To find a proper value for the functions’ number of distance bands option, I measured the radius of the municipal boundary, then calculated the number of distance bands, rounding down to 400 intl feet (m = meters; ‘ = Intl feet):

    ) 6824.355m = 133.388m * n ==> 51 bands

    ) 133.388m * 3.28083 = 437.62335204' ==> band increment

I chose the Simulate_outer_boundary_values option for the boundary correction method option because there are a lot of points in the dataset that are located on the municipal boundary. At first I tried the Municipal Boundary as the Study Area Method, but it was not properly configured for the Ripleys tool, so I chose Minimum_Closing_Rectangle instead.
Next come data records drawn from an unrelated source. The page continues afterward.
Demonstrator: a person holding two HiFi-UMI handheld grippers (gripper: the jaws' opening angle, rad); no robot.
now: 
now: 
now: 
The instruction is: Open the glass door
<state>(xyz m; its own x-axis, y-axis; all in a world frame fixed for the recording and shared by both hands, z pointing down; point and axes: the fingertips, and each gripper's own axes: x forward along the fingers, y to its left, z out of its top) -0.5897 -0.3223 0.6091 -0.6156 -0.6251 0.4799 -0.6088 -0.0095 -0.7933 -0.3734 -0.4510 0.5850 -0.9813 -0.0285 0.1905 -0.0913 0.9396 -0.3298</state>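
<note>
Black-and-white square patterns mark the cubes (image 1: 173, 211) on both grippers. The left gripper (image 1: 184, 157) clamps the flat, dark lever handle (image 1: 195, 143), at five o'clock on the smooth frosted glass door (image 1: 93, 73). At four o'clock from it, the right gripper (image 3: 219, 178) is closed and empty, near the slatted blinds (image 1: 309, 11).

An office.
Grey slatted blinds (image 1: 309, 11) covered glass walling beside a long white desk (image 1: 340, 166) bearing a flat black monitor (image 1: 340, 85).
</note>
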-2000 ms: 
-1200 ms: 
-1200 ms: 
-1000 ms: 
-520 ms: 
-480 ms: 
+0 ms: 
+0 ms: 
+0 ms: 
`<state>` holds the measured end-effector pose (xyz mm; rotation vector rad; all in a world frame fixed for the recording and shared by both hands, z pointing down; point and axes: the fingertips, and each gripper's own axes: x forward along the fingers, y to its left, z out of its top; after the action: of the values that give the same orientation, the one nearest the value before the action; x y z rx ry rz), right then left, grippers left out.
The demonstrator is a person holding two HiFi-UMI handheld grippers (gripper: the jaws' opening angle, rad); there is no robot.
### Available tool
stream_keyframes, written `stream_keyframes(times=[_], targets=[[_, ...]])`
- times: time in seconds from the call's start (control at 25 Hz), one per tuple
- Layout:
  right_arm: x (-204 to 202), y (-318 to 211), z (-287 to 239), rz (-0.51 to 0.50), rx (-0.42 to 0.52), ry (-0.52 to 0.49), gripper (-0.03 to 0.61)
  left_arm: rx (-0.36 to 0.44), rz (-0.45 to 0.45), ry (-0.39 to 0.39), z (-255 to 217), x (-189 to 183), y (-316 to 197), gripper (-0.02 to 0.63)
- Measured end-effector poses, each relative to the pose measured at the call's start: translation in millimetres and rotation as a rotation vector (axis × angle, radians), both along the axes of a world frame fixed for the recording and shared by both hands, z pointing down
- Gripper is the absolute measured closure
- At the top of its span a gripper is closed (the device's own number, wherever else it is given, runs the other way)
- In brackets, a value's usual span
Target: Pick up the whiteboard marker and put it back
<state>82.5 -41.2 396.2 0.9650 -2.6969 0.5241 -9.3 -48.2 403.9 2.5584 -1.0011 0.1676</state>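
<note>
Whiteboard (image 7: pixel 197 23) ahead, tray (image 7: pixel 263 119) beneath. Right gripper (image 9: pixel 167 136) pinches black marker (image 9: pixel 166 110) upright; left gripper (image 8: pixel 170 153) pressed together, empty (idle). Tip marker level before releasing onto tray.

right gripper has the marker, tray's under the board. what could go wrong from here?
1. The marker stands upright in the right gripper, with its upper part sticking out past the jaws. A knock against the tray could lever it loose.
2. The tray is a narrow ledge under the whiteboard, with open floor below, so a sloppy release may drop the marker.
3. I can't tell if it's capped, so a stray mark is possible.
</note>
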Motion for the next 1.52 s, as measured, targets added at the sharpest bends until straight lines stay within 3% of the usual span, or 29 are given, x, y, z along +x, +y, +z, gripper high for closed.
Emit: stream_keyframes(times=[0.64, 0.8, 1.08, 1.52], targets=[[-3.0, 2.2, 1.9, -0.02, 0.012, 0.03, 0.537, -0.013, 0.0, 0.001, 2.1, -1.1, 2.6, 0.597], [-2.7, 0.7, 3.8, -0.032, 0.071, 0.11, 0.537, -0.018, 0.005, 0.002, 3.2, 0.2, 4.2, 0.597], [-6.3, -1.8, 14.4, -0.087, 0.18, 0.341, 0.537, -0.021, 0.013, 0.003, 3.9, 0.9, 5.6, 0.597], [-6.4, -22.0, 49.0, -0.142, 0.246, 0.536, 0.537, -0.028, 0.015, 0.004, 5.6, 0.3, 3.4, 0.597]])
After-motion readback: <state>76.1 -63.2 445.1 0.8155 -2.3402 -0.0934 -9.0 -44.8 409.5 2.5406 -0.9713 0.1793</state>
Due to the very large number of observations in the data set, I did a test run with no permutations to see how long the Ripley’s K function would take to complete. It came back in a reasonable amount of time – 3 minutes – so for the next run I set the number of permutations to 9. The run finished in about an hour and 15 minutes. For both runs, I left the Beginning_Distance option blank.

Running the Nearest Neighbor function was significantly less complex. I simply chose the input layer and used  Euclidean_Distance as the distance method, and it completed in a couple of minutes. Because I ran this tool before I had re-projected the data, it used chordal distances, but since the study area is far smaller than 30 degrees I assumed that it would run OK.


The following figures show the resulting output of the Average Nearest Neighbor and Ripley’s K function runs.

Fig. 45: Average Nearest Neighbor function output.

Fig. 45: Ripley’s K function with 9 permutations and a 400’ distance increment.

Fig. 45: Excel chart of the Ripley’s K function results.


The results show a very high degree of clustering, except for areas close to the municipal boundary. This correlates to how the point dataset looks on the map. There is a strip of extreme clustering along Apache Trail, which is the city’s main thouroughfare, which is to be expected. Also, there is an arm of clustering running into the southest part of the city. It is suspected though, that an important part of why there is such a high degree of clustering is the sheer number of observations in the dataset, within such a small geographic area. If this project were to become part of a larger operation, for example part of my Directed Study project, I would most likely split the dataset into several smaller areas of the city, and analyze each subset separately.